7. Key Covenants: The borrowing arrangements entered into by us with our lenders entail various restrictive covenants and conditions restricting certain corporate actions, and we are required to take the prior approval of, or provide prior intimation to, the respective lender before carrying out such actions, including for:
(a) any change or modification in our ownership and/or control;
(b) any change in our management;
(c) any change in the general nature or scope of our business or undertaking of any new project or expansion;
(d) investment in shares, debentures, advances and inter-corporate loans/ deposits to other companies;
(e) the repayment of subordinated loans availed from directors or group companies, if any; (f) sell, assign, mortgage or otherwise dispose of any fixed assets; (g) entering into any scheme of amalgamation or reconstruction; and (h) any change in the shareholding pattern.
8. Events of Default: In terms of borrowing arrangements for the facilities available to us or utilized by us, the occurrence of any of the following events, among others, constitute an event of default:
(a) non-payment or defaults of any amount including the principal, interest or other charges;
(b) breach of the terms and conditions, covenants or undertakings under or in connection with the facility documents;
(c) cross default;
(d) change in control without prior consent of the lender;
(e) use of facilities for a purpose other than for which they were sanctioned;
(f) any representation or undertaking made by our Company being proven incorrect or misleading in any material respect as at the time it was made; and
(g) occurrence of a material adverse change or upon happening of any circumstance which would or may prejudicially or adversely affect in any manner our capacity to repay the loan.
9. Consequences of Occurrence of Events of Default: In terms of the borrowing arrangements entered into by us with various lenders, for the facilities available to us or utilized by us, upon the occurrence of events of default, the concerned lenders may:
(a) suspend or cancel any of the obligations for any advance under the facility documentation;
(b) enforce security provided by us;
(c) review the management set up or organisation of our Company and require it to be restructured as considered necessary by the lender; and
(d) require us to obtain their prior written consent to undertake any new project, amend or modify the constitution documents and issue further capital declare or pay any dividend to the shareholders if there is any default in servicing the lenders dues.
In connection with the Offer, we have obtained the necessary consents required under the relevant loan documentation for undertaking activities, such as, among others, change in equity, change in the composition of our Board, change in our constitutional documents and change in shareholding pattern.

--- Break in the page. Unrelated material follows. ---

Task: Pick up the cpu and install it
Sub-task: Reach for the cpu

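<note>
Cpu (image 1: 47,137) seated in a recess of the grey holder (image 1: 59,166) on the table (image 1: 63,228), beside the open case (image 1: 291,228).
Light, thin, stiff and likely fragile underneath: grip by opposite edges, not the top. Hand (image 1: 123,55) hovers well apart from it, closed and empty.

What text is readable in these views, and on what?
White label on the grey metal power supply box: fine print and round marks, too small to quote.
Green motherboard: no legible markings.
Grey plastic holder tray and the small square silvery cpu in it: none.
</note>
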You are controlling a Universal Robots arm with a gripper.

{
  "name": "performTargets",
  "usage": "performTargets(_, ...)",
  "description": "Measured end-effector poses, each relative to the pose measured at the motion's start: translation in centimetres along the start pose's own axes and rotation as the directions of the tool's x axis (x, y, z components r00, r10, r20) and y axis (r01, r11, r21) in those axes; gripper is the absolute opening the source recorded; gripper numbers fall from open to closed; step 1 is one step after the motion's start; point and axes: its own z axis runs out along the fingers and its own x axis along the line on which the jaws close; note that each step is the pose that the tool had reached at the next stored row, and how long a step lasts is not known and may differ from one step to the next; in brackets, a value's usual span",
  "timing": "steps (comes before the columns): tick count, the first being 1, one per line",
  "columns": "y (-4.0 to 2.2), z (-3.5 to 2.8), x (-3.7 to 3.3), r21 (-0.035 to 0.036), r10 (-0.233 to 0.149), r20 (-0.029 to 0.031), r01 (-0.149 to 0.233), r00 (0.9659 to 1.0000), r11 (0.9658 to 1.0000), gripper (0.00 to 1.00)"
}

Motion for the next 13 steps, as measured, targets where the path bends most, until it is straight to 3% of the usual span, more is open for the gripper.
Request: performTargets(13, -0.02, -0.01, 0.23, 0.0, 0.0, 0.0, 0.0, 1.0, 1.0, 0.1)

For details of the restrictive covenants required to be complied with, by us, in relation to our loan obligations, see "Risk Factors - We are required to comply with certain restrictive covenants under our financing agreements. Any non-compliance under these agreements may lead to, amongst others, accelerated repayment schedules and suspension of further drawdowns, which may adversely affect our business, results of operations, financial condition and cash flows" beginning on page 60.
For details of the borrowings as reported in the Restated Consolidated Financial Information, see "Financial Information - Restated Consolidated Financial Information Annexure VI - Note 14" on page 416.